The Home Front Girls series continues with a bitter Christmas in 1940 Manchester. Sally Henshaw, her friend Betty Hughes, and a London socialite who has moved to volunteer, Lorna West-Sadler, are stunned by a twelve-hour bombing raid. CHRISTMAS FOR THE HOME FRONT GIRLS will take every ounce of courage and determination they can give.
Preparations for Christmas are underway, with Boy Scouts collecting up salvage from glass bottles to papers and metal, and the three young women are working as Women’s Volunteer Service, fire-watching and other work. A series of incendiaries just before Christmas starts the fiercest raid, and the whole city seems to be in flames that night. The rescue scenes are nail-biting, and strongly written, using the terminology of the day. While there is definitely war trauma, the most difficult parts are dealt with through conversation, which is much easier on the reader.
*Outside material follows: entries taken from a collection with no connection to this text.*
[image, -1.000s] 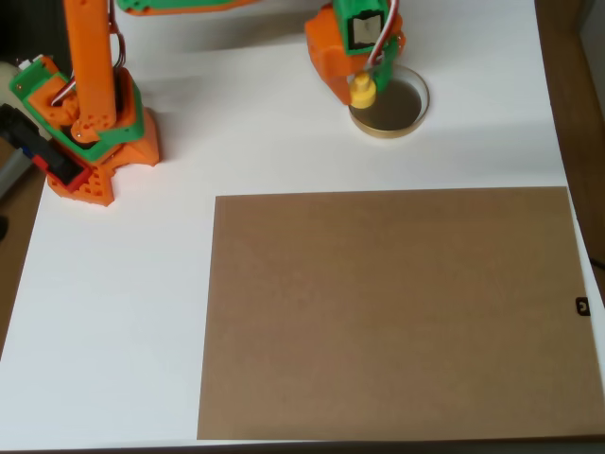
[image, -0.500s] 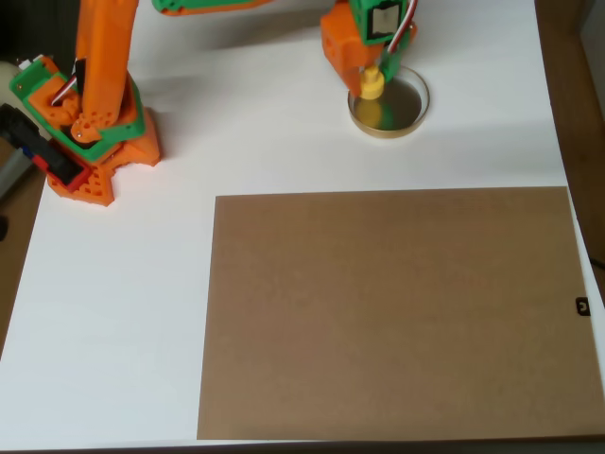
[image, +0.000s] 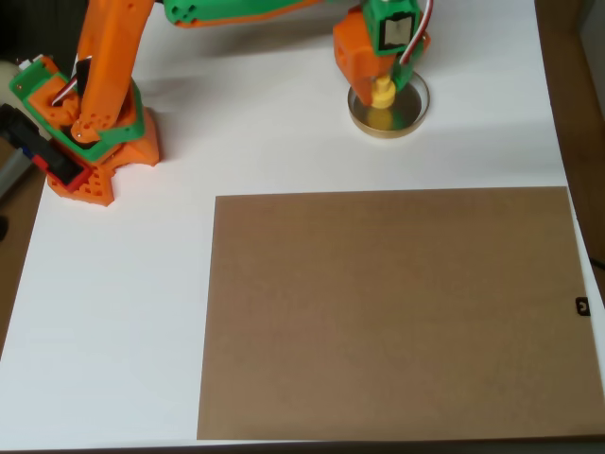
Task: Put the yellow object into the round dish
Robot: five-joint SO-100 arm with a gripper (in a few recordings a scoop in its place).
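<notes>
In the overhead view the pincer (image: 382, 83) grips the yellow object (image: 383, 94) by its top, holding it over the left half of the round dish (image: 413, 112), which sits toward 1 o'clock on the white bench (image: 142, 284). Whether the piece already touches the dish floor cannot be told.

The main risk, as I judge it, is release from height: the rounded base could bounce or roll over the shallow rim at 9 o'clock, the nearest edge. A finger dragging on opening could also tip the piece or nudge the light dish.

A brown mat (image: 392, 312) covers the bench from 3 to 6 o'clock, well apart. The arm's base (image: 90, 142) stands at 10 o'clock. Nothing blocks the drop.
</notes>
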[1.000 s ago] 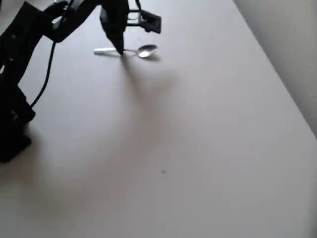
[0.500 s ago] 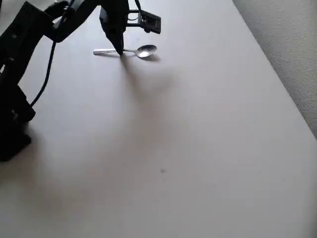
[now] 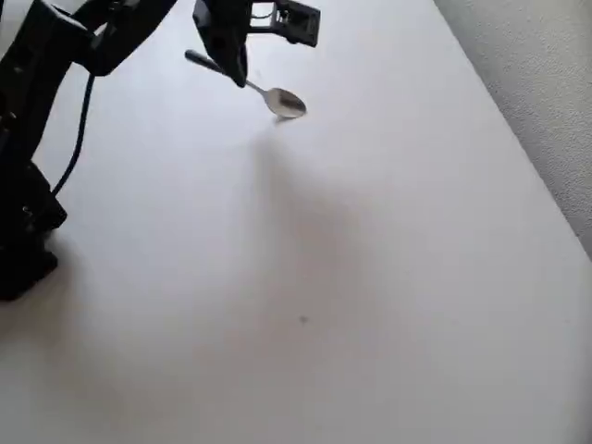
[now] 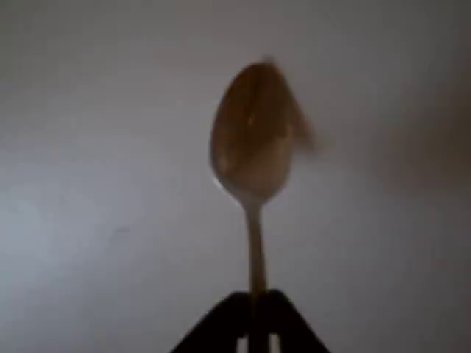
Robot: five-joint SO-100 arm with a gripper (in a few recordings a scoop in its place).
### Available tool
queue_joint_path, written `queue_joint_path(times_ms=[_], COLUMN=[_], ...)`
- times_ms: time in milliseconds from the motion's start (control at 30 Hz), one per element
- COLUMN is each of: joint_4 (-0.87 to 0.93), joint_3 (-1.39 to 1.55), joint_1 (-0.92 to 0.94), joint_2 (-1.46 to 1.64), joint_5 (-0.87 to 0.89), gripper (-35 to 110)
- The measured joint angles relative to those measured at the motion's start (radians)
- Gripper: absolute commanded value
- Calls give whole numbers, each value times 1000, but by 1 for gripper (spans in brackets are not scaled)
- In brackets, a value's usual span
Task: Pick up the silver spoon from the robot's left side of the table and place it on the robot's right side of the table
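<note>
Overhead view, left to right: black arm at left edge, reaching toward top. Hand near top centre, pinching silver spoon by handle. Spoon tilted, handle end up-left past hand, bowl down-right, near white table; contact unclear. Grey carpet at right edge. Wrist view: fingertips pressed on handle, spoon bowl pointing away, blurred.
</note>
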Motion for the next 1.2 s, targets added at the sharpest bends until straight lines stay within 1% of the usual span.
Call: queue_joint_path(times_ms=[333, 700, 900, 1033, 1200], joint_4=[2, 0, 3, 9, 9], joint_3=[64, 87, 89, 91, 170], joint_1=[193, 433, 454, 420, 380], joint_2=[43, 44, 160, 275, 408], joint_5=[-89, -236, -242, -221, -216], gripper=[-2, -2, -2, -2, -2])
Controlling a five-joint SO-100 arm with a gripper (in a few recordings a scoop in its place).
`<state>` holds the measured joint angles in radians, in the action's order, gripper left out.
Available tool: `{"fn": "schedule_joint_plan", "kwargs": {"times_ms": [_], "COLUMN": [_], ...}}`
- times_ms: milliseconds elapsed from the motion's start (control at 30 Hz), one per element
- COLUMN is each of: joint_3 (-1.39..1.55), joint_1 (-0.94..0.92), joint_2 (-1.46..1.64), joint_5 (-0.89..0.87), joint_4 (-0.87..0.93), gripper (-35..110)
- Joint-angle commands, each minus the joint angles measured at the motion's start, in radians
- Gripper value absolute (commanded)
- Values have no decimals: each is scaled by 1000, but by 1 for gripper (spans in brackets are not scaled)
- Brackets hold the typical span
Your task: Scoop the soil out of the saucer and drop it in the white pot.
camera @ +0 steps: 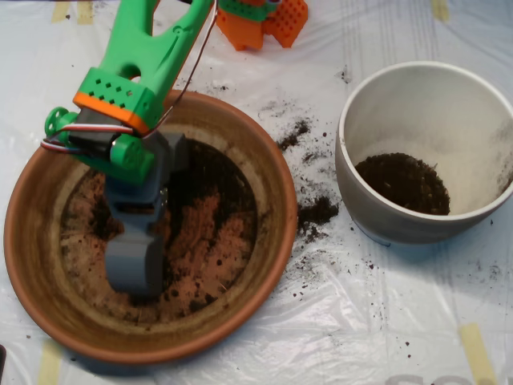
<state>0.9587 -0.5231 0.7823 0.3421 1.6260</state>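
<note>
While most of the soil point(210, 210) is lying thin and patchy across the bottom of the saucer point(48, 273), w/ a darker band toward the far side, the grey scoop point(135, 269) is sitting down inside that saucer, left of its centre, tip pointing at the near rim. Its jaws are looking closed together, edges meeting, no gap showing; can't tell if any dirt is inside. The green arm point(148, 48) w/ its orange band is reaching in over the saucer's far-left rim.

Right of the saucer, apart from it, the white pot point(417, 96) is standing upright, holding a dark heap of dirt on the left part of its floor. Betw. saucer and pot, spilled crumbs point(317, 212) are lying scattered on the plastic sheet point(385, 321), the thickest clump just off the saucer's right rim. Beyond the saucer's far rim, an orange part point(264, 22) is sitting at the frame's top edge.
</note>
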Motion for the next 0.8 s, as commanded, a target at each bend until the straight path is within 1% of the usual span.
{"fn": "schedule_joint_plan", "kwargs": {"times_ms": [0, 200, 300, 367, 700, 767], "joint_3": [-34, -28, -14, 25, 476, 538], "joint_1": [-18, -26, -32, -32, -5, 2], "joint_2": [34, 34, 41, 61, 359, 399], "joint_5": [23, 34, 35, 41, 60, 60], "joint_4": [18, 12, 11, -11, -245, -275], "gripper": [62, 55, 47, 47, 48, 45]}}
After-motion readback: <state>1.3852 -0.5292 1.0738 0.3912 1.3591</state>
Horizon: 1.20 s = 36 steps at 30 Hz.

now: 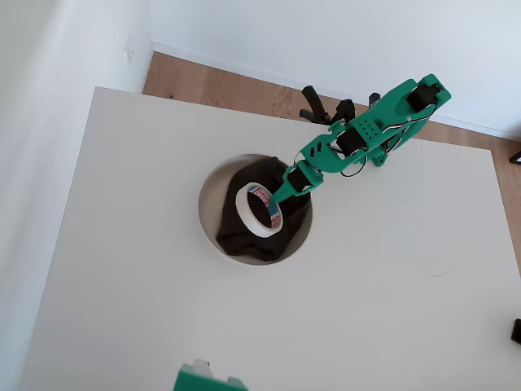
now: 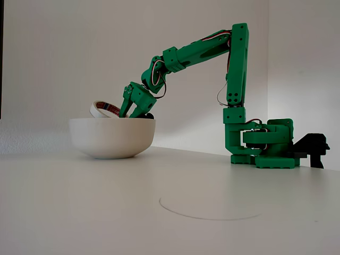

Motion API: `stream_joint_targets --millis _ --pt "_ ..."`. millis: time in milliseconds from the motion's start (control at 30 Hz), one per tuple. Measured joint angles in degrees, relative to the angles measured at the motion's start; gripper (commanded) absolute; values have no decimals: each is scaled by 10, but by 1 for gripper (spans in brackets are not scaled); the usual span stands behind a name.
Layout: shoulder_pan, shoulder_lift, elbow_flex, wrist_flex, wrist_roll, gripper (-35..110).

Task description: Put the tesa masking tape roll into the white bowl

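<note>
Faintly drawn on the table [image 2: 79,212], a thin circle [image 2: 210,210] lies nearest the fixed view's lens, well in front of the pincer [image 2: 129,113] and apart from everything else. Beyond it stands the bowl [image 2: 111,138], and the green arm [image 2: 202,50] reaches over from its base [image 2: 265,146] down past the bowl's rim. Held at the pincer's tip, the tape [image 2: 103,109] is tilted, its upper edge showing above the rim on the side away from the arm. From overhead, the pincer [image 1: 282,198] is clamped on the tape [image 1: 259,210], its fingers gripping the ring's wall on the side toward the arm, with the red-and-blue label just beside the tip. Under both lies a dark cloth [image 1: 244,238] filling most of the bowl [image 1: 208,213]; whether the tape touches the cloth cannot be told. Behind the arm, past the table edge, runs a wooden floor [image 1: 212,84].
</note>
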Motion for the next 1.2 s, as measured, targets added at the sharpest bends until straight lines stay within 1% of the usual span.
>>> stream_joint_targets --millis 100,267,400,467,700,833,867,900,1000,1067,1200 --pt "4 -2 0 -1 0 11" --pt "12 -8 -2 -1 3 12" --pt "11 -8 -2 -1 3 7" --pt "11 -8 -2 -1 3 -8" --pt "10 -8 -13 3 23 -8" --pt "-3 17 -61 48 54 -8" --pt "-11 29 -76 62 62 -8" --pt "-35 69 -102 100 74 -8" --pt "-61 107 -110 134 77 -8" --pt "-101 149 -111 185 74 -8" --pt "-223 258 -111 321 58 -8"
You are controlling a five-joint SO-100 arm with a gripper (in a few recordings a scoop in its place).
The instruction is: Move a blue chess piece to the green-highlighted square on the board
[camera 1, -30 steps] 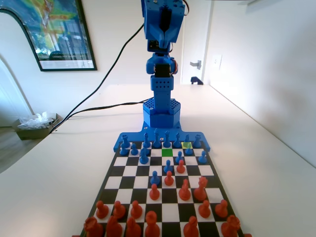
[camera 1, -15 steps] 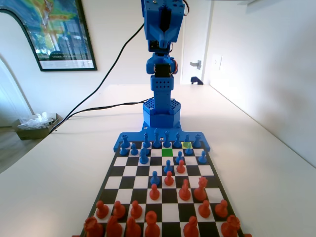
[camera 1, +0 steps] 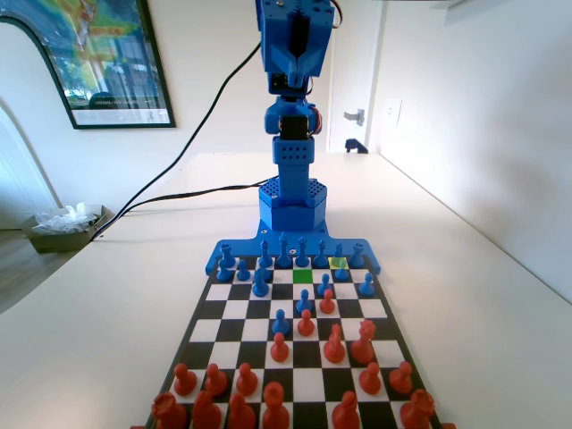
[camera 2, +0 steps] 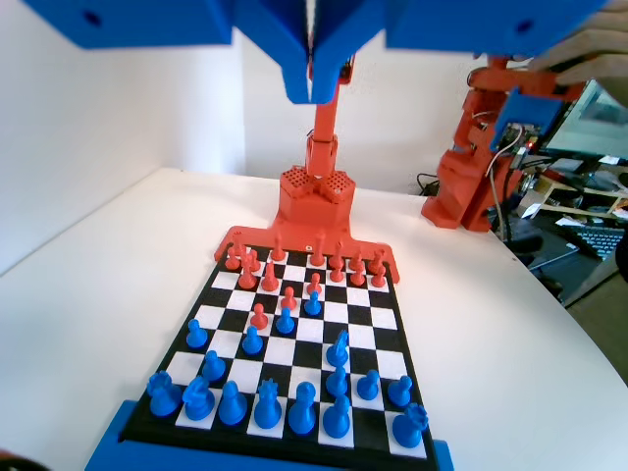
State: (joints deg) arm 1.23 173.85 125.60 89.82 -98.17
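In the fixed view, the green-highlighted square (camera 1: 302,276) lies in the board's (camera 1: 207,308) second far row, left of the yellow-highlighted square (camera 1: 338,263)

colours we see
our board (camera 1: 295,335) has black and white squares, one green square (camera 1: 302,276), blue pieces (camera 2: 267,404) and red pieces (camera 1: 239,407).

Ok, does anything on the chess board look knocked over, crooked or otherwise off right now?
Nothing stands out. On the board every blue and red piece stands upright on a square, the green-highlighted square is empty, and the gripper hangs shut high above it all.
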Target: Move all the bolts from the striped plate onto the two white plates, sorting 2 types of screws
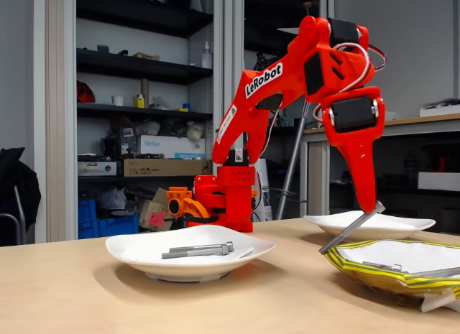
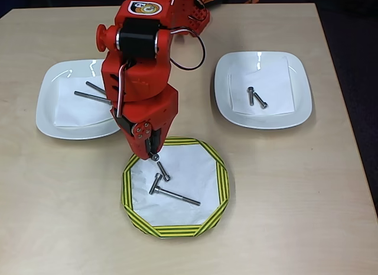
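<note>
My red gripper (image 1: 374, 205) points straight down over the left edge of the striped plate (image 1: 359, 271), shut on a slim grey bolt (image 1: 350, 231). The bolt hangs tilted, its lower end by the plate's rim. In the overhead view the gripper (image 2: 152, 154) sits at the upper-left rim of the striped plate (image 2: 221, 186), and the arm hides most of the held bolt. A long bolt (image 2: 177, 196) and two short bolts (image 2: 163, 171) lie on that plate. The left white plate (image 2: 50, 118) holds two long bolts (image 2: 91, 97). The right white plate (image 2: 301, 103) holds two short bolts (image 2: 255, 97).
The arm's base (image 1: 223, 197) stands at the table's far edge between the two white plates. Bare wooden table (image 2: 283, 216) surrounds the plates. Shelves and a bench stand behind the table.
</note>
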Available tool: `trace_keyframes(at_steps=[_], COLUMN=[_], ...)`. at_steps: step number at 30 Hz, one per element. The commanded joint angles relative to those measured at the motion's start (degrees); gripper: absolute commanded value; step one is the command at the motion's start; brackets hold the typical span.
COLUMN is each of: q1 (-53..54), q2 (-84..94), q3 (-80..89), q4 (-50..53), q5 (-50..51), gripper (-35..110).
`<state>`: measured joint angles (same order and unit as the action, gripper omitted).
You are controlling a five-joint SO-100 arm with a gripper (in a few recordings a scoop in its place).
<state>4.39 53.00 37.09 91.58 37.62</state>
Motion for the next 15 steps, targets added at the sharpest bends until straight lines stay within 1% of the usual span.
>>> trace_keyframes(at_steps=[1, 15], q1=[-0.1, -4.9], q2=[3.1, -9.4], q3=[0.7, -4.4], q4=[-0.1, -6.9], q5=[1.2, 5.5], gripper=[0, 0])
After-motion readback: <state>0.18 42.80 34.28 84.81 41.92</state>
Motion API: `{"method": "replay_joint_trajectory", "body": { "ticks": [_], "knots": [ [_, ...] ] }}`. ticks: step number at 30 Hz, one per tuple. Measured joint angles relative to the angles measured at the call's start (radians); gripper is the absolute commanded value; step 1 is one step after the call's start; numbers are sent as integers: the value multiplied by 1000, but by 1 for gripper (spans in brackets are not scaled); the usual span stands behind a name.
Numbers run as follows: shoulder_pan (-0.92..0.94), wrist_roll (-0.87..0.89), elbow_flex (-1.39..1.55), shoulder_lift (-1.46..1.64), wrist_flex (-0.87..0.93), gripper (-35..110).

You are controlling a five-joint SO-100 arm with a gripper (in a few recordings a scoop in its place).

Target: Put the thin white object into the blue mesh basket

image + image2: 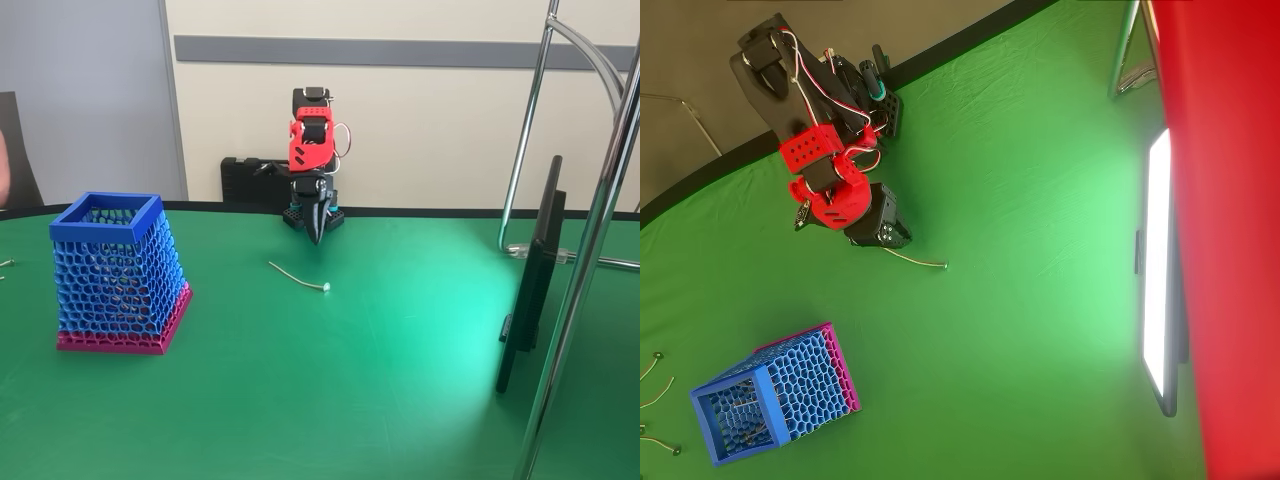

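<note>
Fixed view: one thin white object, one blue mesh basket.

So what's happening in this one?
Nothing is being held at this moment. The red and black arm is folded at the far edge of the green table, its hand pointing down just above the cloth, jaws together as far as can be seen. The white stick lies flat on the table just in front of the hand, ball end nearer the camera in the fixed view. The blue basket stands upright to the left, well apart from the stick.
</note>
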Motion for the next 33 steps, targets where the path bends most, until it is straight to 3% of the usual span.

With typical grit, the ladies of the city declare that the fifteen or sixteen thousand bombed-out families will be well-fed on Christmas Day. If you have only read of the Blitz in London, Manchester is a good comparison. The theatres, cathedrals and warehouses were wantonly destroyed.
Andrew Henshaw, Sally’s husband, is in a reserved occupation, a carpenter, but sadly for now he is making coffins. The raid spurs his determination to join the forces. Lorna is surprised by the reappearance in her life of her former fiancé, George Broughton, who caused her to take a breach of promise case. He seems interested in her whereabouts and helps her in rescues on the shattered street. Lorna can’t imagine they have anything to say to each other. But there he is again, moving supplies, as the women mix endless Christmas puddings.
CHRISTMAS FOR THE HOME FRONT GIRLS shows us that women were capable of so much more than they had previously been allowed to try. Here, they are driving ambulances in the pitch dark, heading off to munitions factories and managing scrap depots. Women kept Manchester on its feet. Betty, having got mixed up with a bad sort of man in the earlier books, now meets a much nicer man. I spotted a reminder that parental consent was needed to wed anyone under twenty-one years of age. They are all determined to have a social life and maintain traditions. Susanna Bavin has researched historical events in the sprawling city, and given us a Christmas story that begins with tears and ends with happiness.